Which lines of the listing hold the string "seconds"? Show each of them.

**Stored data**

- Opening Delimiter -

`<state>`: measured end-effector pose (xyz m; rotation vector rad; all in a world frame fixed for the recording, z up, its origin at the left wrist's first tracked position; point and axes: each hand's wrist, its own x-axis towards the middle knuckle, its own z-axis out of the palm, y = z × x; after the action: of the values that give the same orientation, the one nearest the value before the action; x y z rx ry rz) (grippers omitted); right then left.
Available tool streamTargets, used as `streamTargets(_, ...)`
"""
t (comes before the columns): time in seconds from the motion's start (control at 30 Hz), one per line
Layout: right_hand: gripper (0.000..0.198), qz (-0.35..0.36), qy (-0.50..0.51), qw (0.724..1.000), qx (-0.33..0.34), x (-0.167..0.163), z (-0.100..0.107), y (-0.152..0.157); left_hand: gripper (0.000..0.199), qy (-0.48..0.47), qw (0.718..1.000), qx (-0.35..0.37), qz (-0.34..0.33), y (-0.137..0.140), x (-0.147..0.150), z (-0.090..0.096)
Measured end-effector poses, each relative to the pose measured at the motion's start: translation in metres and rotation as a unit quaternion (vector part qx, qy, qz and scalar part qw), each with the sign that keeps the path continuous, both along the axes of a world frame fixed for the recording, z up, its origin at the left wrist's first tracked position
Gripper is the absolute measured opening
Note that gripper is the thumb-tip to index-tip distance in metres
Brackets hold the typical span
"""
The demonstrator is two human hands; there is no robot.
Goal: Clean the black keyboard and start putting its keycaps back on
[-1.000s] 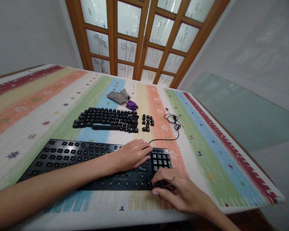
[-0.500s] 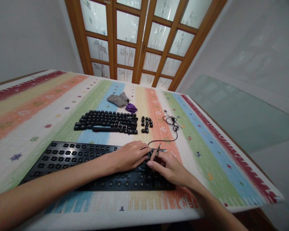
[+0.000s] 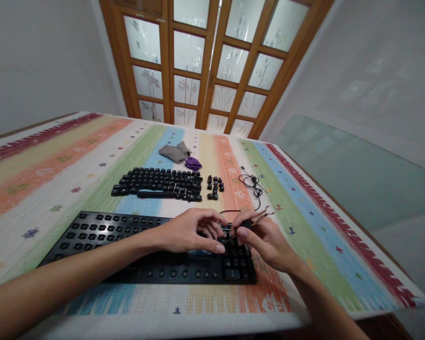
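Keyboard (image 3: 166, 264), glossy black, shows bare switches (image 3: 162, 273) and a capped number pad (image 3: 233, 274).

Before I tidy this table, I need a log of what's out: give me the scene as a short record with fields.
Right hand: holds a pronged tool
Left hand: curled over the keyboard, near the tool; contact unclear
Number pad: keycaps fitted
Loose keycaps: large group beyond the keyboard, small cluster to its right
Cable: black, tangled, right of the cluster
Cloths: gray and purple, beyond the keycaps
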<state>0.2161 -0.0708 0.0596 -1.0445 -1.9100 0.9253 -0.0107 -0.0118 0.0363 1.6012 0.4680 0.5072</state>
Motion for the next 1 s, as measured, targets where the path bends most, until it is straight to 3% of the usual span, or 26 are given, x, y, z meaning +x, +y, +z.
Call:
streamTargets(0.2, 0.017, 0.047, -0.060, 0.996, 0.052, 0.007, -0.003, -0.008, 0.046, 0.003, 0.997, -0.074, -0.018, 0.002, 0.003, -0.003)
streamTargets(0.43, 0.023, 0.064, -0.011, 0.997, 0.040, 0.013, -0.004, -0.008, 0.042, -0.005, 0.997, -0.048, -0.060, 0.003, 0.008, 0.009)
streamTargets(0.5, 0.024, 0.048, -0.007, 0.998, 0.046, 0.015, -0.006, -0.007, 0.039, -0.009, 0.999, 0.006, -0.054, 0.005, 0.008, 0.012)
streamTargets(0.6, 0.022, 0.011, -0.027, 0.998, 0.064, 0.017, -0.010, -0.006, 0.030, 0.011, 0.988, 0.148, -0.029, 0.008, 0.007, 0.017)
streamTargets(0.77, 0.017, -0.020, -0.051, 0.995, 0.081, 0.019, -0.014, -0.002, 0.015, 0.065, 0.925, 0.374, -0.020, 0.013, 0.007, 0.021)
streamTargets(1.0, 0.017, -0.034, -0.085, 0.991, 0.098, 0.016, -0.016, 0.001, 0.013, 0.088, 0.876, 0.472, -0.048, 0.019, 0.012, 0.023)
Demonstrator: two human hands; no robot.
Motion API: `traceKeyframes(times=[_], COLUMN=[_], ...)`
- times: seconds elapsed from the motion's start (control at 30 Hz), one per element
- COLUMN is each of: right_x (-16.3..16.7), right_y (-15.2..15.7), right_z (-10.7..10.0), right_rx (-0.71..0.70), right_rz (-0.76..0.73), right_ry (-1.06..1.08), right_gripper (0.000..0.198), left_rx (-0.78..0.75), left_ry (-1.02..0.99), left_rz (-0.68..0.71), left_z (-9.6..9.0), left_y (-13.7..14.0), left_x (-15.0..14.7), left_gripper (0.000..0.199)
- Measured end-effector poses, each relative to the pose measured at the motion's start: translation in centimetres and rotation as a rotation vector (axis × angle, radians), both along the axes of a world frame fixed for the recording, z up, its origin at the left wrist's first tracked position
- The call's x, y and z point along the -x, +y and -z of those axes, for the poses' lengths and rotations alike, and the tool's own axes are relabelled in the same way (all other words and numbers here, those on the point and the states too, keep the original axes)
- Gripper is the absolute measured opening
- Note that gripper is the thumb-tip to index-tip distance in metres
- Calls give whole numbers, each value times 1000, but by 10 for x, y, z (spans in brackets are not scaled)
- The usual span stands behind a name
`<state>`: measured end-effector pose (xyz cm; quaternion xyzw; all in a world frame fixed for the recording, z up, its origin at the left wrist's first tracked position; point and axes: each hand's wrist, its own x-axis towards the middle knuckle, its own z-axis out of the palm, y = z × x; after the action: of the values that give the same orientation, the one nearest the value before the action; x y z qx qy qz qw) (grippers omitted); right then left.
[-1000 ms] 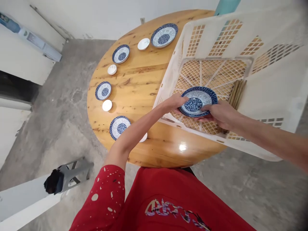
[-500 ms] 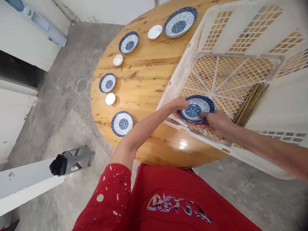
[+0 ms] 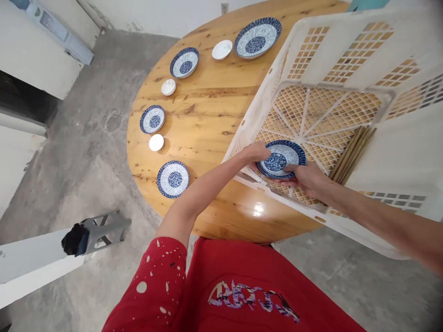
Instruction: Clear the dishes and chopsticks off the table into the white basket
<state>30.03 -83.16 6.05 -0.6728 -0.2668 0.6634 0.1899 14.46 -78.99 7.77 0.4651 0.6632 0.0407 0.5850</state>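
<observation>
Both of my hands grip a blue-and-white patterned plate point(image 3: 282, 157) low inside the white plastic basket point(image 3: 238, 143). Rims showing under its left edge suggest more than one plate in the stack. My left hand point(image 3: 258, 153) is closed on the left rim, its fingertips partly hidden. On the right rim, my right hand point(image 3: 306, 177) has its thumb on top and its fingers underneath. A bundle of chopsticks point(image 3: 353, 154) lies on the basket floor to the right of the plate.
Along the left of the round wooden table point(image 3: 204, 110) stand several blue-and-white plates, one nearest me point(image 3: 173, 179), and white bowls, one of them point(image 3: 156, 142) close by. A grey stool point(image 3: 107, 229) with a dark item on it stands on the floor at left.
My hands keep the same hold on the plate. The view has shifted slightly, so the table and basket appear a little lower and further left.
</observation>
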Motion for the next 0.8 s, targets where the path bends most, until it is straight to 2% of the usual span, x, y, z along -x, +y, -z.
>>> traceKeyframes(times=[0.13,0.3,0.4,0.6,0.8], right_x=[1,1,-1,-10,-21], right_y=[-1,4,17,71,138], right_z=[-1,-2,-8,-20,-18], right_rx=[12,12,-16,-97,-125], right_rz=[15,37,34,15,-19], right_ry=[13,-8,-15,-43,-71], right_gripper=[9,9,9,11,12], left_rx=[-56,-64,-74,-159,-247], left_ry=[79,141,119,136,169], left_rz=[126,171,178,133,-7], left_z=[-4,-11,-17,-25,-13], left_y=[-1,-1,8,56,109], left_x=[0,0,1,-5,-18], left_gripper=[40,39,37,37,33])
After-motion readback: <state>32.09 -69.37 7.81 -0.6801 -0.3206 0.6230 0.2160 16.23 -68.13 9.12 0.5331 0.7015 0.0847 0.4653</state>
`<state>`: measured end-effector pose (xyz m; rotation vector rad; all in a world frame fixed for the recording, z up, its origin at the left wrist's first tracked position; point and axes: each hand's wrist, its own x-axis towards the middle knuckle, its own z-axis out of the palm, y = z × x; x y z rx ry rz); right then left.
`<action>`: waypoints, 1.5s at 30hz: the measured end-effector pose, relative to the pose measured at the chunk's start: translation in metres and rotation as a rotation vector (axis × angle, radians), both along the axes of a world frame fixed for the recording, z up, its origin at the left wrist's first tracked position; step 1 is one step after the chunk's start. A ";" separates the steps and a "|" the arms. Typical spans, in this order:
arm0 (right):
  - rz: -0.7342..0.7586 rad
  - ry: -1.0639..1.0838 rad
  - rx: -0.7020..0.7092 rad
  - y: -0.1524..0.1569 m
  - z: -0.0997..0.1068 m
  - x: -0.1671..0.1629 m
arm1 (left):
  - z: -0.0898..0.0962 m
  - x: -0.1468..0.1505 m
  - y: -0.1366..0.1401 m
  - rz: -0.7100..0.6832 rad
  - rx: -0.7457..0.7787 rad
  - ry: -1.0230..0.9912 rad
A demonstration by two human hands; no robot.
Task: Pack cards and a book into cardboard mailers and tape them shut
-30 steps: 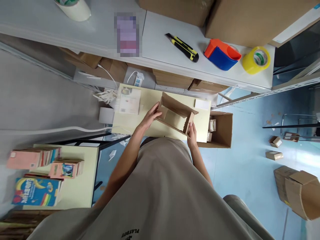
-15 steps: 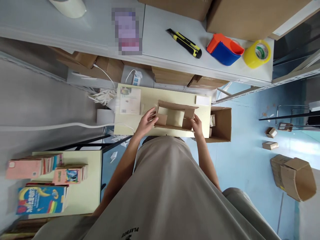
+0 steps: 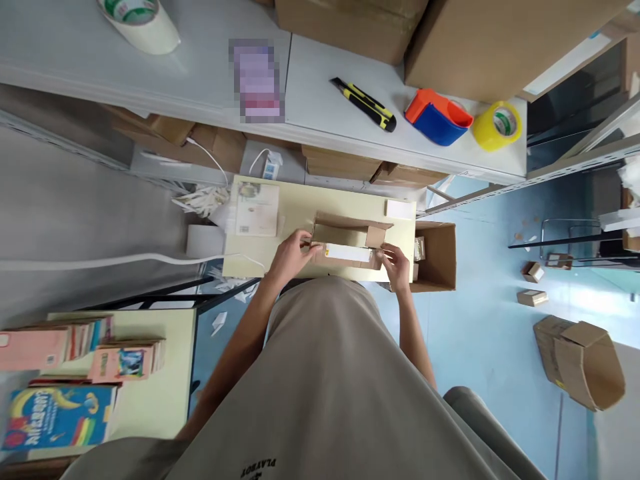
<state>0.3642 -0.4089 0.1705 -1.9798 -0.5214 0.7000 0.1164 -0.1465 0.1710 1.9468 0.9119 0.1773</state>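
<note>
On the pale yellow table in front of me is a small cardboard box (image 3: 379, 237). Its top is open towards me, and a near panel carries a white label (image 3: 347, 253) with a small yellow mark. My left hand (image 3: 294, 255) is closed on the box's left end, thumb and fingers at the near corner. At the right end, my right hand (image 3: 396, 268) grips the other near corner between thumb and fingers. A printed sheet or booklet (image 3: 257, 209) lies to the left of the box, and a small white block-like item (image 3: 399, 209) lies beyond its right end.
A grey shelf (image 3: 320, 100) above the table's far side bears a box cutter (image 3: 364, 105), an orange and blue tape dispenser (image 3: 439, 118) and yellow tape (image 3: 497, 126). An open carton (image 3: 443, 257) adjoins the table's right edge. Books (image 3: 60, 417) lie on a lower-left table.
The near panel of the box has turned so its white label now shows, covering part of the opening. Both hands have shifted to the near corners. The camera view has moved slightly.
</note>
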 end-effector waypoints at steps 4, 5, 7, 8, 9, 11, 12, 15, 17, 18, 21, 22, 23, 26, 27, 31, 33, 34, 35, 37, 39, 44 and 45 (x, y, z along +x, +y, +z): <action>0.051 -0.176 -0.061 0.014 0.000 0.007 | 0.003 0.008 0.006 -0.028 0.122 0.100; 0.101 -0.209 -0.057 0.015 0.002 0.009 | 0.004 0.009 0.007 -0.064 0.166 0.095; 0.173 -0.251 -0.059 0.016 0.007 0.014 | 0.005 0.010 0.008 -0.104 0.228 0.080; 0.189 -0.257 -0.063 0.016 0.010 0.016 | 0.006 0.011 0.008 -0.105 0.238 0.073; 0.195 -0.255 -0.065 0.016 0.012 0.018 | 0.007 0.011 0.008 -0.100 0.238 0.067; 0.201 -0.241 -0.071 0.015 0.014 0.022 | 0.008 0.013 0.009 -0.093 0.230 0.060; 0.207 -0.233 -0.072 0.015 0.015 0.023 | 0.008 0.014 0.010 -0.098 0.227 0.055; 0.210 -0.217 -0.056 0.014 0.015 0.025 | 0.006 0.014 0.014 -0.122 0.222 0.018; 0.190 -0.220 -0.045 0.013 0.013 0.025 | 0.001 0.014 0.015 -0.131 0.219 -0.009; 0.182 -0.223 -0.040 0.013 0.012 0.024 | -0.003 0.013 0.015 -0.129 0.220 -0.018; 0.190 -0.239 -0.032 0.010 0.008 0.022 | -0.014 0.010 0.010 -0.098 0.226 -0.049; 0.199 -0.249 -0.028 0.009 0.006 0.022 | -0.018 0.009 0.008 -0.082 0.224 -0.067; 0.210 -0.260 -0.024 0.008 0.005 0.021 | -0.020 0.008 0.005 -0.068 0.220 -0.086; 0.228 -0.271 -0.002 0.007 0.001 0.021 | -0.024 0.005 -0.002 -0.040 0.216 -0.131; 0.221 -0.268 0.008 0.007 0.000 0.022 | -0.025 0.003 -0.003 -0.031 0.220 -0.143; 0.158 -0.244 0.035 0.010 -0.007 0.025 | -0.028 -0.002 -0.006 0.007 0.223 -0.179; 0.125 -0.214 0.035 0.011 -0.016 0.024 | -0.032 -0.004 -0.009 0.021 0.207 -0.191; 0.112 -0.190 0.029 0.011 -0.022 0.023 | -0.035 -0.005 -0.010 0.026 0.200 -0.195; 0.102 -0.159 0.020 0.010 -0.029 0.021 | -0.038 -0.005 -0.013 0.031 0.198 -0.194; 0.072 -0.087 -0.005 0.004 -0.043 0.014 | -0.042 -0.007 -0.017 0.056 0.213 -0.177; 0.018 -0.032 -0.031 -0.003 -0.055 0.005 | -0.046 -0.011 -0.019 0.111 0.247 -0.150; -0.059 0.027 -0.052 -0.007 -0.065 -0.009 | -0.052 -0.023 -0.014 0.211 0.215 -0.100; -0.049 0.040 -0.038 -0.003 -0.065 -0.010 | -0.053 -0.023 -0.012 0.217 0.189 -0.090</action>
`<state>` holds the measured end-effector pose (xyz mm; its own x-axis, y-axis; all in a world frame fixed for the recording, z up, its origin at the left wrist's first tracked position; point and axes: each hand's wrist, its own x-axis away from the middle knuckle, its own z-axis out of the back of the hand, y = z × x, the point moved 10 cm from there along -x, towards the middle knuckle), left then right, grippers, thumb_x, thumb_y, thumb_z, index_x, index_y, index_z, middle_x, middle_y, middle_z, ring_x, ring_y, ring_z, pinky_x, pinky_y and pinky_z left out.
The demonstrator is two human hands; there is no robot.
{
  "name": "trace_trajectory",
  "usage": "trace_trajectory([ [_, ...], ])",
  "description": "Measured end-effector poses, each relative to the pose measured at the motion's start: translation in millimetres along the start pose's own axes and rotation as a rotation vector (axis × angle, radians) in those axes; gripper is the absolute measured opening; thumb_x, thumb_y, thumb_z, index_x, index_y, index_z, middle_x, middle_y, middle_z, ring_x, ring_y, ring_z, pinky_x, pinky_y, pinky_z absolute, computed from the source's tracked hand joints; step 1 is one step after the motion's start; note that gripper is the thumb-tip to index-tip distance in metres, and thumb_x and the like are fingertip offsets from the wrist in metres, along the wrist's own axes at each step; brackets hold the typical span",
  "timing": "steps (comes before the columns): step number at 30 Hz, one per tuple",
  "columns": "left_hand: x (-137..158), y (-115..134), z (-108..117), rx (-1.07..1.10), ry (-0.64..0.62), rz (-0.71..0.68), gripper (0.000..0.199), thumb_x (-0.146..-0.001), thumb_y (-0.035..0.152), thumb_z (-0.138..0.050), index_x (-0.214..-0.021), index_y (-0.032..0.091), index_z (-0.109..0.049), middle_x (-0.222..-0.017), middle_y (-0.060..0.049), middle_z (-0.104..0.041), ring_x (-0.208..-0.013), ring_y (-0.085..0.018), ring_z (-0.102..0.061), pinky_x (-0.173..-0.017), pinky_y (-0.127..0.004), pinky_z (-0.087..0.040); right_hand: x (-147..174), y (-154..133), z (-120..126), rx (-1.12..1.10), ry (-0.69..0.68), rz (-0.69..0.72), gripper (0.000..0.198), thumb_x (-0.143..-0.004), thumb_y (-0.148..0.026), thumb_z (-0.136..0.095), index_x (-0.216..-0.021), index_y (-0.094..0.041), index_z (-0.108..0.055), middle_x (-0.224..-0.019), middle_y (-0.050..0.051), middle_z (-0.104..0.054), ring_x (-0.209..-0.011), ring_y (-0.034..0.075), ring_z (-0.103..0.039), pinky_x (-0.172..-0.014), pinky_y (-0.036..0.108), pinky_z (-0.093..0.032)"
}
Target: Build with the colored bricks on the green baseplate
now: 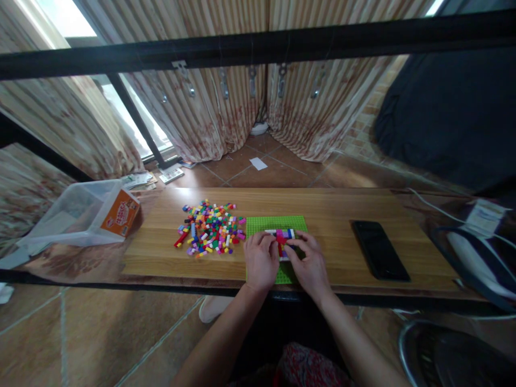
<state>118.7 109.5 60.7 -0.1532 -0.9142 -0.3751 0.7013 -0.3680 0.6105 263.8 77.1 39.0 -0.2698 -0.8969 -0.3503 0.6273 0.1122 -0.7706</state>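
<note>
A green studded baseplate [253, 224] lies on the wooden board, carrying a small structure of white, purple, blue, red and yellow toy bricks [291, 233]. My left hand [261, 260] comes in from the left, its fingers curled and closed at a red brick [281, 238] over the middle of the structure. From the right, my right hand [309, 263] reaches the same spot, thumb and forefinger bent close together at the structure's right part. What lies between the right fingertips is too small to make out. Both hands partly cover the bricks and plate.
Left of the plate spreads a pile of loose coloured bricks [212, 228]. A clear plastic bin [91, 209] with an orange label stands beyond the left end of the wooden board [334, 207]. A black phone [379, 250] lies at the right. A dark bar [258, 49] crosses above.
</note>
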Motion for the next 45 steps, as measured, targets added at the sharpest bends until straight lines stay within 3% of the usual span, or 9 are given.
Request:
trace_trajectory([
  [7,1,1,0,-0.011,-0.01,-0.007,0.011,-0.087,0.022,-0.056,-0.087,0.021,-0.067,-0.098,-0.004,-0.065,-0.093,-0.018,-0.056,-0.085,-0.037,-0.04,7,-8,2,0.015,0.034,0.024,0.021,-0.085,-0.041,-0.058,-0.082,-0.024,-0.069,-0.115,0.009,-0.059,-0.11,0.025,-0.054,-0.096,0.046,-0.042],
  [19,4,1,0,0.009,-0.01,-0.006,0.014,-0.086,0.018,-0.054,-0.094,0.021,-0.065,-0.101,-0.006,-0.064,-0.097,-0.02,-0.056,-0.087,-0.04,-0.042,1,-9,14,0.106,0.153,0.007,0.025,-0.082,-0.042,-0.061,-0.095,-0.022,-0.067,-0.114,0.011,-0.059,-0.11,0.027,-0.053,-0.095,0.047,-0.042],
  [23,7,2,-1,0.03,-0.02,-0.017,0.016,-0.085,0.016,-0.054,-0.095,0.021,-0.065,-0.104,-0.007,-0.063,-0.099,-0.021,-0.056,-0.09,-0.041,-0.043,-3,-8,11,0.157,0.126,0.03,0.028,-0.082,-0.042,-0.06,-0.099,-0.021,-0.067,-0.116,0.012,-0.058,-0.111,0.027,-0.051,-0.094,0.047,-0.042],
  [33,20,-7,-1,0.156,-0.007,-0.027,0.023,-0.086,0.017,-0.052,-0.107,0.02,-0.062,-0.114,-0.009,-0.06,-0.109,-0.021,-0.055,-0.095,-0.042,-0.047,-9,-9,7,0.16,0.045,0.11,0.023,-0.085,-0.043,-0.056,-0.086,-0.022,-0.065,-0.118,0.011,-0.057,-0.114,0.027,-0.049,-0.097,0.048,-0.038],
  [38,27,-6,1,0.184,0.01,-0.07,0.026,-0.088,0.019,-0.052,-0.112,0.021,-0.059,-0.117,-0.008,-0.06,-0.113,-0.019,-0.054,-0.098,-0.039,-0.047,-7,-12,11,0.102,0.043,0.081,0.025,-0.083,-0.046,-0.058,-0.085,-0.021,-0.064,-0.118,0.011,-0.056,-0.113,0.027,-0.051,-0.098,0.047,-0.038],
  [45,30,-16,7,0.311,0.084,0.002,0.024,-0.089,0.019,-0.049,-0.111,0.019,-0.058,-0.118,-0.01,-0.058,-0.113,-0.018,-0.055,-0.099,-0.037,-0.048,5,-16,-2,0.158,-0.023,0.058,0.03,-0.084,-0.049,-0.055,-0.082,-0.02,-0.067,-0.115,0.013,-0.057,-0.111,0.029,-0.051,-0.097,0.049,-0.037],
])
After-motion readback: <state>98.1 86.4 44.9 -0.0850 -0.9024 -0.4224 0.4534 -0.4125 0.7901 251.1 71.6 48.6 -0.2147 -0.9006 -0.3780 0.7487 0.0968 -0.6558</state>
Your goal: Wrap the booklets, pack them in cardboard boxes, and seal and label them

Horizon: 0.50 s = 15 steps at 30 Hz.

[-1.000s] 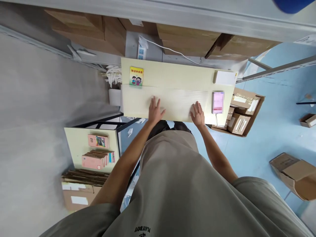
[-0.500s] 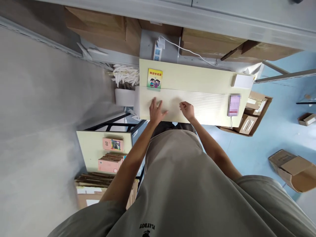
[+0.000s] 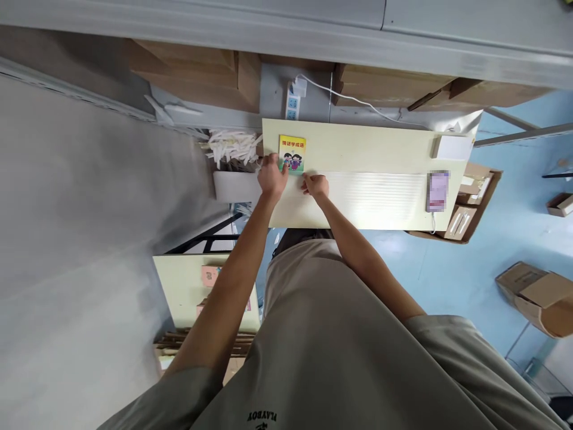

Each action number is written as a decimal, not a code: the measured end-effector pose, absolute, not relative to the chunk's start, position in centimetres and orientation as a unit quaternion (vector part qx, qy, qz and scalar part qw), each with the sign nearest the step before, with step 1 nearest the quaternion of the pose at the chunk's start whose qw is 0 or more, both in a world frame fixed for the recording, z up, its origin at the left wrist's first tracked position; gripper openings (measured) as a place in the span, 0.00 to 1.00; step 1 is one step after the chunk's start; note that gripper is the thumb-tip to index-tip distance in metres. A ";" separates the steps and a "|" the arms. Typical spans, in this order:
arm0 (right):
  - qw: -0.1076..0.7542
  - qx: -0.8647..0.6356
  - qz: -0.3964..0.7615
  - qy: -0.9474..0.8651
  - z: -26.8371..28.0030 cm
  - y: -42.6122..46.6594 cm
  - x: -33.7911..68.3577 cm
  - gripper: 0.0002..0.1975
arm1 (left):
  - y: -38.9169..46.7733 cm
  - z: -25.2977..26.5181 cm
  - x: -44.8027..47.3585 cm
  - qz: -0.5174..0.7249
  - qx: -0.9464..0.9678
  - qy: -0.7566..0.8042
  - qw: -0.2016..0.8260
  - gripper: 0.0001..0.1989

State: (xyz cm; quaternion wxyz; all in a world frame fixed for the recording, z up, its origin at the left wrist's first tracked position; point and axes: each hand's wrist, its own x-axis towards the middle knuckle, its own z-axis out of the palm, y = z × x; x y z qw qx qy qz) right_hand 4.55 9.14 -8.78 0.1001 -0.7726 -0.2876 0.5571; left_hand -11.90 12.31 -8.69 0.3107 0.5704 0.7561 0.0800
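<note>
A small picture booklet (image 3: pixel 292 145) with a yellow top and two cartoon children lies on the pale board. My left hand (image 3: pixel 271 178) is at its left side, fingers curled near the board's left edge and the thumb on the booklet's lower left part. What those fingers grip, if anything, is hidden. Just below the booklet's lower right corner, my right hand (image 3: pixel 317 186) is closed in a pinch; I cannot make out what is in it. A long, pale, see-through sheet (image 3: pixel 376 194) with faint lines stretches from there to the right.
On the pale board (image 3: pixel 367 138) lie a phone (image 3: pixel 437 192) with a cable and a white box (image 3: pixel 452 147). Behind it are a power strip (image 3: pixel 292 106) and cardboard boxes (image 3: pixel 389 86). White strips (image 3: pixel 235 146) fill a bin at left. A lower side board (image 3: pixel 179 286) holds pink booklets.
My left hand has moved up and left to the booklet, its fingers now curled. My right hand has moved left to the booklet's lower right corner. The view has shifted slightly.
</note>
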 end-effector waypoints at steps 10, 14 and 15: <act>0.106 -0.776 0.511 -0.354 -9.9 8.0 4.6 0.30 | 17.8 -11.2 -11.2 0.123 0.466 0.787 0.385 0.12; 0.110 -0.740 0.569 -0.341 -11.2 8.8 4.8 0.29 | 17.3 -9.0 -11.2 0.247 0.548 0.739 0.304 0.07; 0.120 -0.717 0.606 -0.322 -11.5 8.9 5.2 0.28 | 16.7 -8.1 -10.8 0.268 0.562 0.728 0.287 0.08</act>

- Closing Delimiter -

**Finished exercise**
t (comes before the columns): time in seconds from the motion's start (control at 30 Hz), one per line
- times: seconds elapsed from the motion's start (control at 30 Hz), one per element

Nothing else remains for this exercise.